Hi, I have roughly the same requirements as your van install except I don't require 115V. So in summary, it's a 12V system, I have solar which is 2 x 250W into a single Victron MPPT 100/50, a Victron B2B for charging from the alternator, and an electric hook-up. Ideally, I would like to continue to use the MPPT and the B2B, and solar panels. I currently have an inverter but I would like to change to the Victron Inverter/Charger 2000W as per van install. What I would like to know is, 1) is my MPPT compatible with your schematic? 2) Can I use my 18A B2B to charge from the alternator in place of the Buck Boost (including, is it OK to only charge the Lithium batteries at 18A max),?3) Will there be any connectivity issues (e.g. enough ports in the monitor)? 4) Is the grey block in the diagram on the top right the back side of the colour monitor and is the circular grey block in the bottom left by the battery the BMV 712? 5) Can you provide any help with the wiring of the B2B? 6) Do I need to use the GSM module or can I rely on the touch screen and my phone APP. The reason I ask this is because I will be mostly living in Europe and I am not sure whether I want to have another contract for data for the connectivity to the internet.

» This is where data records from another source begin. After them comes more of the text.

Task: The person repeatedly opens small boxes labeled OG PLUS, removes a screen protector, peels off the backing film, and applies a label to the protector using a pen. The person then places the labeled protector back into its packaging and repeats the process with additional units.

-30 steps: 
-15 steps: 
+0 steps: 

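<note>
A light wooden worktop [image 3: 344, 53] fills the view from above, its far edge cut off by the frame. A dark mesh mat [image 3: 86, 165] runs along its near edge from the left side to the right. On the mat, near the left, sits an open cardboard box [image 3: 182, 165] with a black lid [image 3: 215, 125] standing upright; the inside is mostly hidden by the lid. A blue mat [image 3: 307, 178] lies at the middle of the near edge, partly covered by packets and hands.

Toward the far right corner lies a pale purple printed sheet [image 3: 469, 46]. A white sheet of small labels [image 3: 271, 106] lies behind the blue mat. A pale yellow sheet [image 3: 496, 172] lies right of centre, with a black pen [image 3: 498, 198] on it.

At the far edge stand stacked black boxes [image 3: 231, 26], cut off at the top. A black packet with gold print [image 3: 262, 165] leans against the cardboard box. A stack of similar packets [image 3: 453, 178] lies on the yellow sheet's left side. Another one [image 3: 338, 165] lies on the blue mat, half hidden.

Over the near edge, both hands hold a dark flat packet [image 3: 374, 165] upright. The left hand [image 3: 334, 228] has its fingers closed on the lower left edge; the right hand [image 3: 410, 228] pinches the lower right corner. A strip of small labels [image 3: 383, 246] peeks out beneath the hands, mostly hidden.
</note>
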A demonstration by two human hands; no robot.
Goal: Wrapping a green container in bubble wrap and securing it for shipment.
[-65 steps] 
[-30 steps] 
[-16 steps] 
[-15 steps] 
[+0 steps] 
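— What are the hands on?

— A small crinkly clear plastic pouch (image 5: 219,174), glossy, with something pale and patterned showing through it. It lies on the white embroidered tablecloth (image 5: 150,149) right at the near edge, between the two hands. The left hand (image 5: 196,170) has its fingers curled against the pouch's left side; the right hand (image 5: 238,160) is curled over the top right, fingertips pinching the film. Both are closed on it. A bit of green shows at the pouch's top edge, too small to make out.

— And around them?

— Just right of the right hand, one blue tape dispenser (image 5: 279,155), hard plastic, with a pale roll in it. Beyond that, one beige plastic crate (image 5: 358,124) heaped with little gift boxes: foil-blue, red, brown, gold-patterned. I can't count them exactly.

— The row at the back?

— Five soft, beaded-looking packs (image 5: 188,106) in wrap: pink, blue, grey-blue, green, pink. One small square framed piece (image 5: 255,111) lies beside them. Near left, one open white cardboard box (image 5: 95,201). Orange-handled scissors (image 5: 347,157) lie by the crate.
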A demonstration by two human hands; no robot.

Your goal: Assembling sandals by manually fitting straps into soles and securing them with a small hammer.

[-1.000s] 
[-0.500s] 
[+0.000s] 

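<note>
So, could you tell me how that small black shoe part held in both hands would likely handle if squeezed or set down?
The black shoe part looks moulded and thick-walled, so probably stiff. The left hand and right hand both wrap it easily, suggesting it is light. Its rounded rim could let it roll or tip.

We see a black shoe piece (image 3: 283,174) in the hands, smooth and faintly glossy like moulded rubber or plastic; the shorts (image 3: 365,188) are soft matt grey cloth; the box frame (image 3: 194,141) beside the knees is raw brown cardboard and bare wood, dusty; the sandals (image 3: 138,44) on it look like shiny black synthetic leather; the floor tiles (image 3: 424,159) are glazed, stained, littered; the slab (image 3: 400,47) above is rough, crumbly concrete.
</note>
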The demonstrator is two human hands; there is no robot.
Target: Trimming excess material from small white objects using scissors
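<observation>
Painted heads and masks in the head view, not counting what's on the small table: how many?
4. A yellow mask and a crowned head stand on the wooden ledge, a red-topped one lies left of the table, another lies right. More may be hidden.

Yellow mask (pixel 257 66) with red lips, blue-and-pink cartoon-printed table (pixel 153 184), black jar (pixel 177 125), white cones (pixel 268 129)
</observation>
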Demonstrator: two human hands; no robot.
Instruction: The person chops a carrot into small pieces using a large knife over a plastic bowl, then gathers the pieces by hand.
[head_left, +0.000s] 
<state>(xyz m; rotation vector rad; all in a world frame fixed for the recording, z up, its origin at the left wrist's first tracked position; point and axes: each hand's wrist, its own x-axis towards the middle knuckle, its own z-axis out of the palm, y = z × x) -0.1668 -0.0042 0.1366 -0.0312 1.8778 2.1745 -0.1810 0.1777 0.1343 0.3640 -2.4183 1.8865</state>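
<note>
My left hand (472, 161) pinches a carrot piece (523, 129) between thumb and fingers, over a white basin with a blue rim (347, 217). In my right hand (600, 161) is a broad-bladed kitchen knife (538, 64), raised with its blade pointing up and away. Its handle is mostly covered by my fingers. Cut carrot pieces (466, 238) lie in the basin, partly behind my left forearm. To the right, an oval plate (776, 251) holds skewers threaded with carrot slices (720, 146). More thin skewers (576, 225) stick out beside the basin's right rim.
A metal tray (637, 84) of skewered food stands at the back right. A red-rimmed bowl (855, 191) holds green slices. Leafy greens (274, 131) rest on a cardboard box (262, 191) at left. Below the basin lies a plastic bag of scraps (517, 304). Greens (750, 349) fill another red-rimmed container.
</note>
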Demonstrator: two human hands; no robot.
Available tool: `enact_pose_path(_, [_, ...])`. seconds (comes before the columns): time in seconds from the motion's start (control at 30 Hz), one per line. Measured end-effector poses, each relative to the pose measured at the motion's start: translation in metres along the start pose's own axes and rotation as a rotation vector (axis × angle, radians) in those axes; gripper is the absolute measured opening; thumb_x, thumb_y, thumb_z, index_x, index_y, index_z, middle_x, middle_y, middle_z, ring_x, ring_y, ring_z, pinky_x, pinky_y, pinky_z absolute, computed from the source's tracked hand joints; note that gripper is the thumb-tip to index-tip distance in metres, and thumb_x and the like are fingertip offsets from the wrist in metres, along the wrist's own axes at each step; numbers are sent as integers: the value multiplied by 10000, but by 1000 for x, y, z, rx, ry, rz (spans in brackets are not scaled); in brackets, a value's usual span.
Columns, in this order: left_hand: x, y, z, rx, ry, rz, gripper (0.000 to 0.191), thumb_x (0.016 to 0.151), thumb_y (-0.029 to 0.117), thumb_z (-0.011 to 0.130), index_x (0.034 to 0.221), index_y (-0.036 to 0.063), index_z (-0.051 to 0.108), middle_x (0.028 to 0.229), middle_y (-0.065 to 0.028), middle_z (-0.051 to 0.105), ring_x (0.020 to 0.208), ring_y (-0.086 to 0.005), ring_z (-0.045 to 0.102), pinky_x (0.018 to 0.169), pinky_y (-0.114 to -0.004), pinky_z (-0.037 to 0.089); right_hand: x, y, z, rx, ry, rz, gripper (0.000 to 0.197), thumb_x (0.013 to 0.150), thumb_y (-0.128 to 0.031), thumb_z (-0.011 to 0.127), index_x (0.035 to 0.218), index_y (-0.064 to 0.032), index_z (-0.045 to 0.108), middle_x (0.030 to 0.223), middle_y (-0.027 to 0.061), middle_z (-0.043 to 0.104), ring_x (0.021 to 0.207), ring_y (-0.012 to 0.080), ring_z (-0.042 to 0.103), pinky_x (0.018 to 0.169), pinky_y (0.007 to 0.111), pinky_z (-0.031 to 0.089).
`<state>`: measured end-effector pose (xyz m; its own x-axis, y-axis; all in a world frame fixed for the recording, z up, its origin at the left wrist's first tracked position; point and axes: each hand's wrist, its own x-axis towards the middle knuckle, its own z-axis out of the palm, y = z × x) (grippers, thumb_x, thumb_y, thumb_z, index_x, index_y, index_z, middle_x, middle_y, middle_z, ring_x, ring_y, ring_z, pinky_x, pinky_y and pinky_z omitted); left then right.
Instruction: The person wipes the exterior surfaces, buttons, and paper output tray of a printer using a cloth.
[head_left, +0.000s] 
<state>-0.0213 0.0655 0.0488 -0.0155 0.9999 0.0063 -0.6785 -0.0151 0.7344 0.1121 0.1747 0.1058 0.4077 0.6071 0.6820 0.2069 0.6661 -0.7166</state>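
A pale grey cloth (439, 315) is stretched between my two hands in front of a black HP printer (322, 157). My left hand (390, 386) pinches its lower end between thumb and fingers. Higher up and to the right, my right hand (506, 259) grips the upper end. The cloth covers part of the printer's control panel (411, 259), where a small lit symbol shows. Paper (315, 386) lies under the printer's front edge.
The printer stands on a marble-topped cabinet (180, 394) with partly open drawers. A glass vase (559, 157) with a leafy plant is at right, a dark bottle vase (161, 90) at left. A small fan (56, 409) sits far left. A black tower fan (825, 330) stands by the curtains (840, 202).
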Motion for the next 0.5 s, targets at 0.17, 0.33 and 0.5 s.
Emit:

Thanks in advance for any advice.
im currently in the process of converting a 26t lorry into a motorhome
I want to run normal household 240v things such as a tv, led lights, plug sockets for phone charging, hair dryer, fridge/freezer, microwave and I will have a gas oven and hob.
some places I will be taking it to will have a power supply to plug into which Is great however some places will not have this. My initial thought to resolve this is to have a silent generator, however how would I keep things powered such as the fridge whilst the truck is travelling around??
so do I need to run batteries and somehow convert them to 240v if that’s possible? and charge these via the generator?
thanks in advance for any help
Hey, i'm currently working on a small mobile solar station with a Victron Li-Ion-Battery for education purposes. When the station is outside it should yield its energy via an solar panel and the Victron MPPT charge controller. When not in use, it will probably stay inside for a longer time. For this case it would be great if the battery coulld be charged via the Victron Blue Smart charger off the grid. Is it possible to connect both devices, the Blue Smart Charger and the MPPT solar charger, in parallel to the Li-Ion battery? (VE.Bus BMS will be installed)
To my understanding, since both devices work in the same output voltage range, this shouldn't be a problem.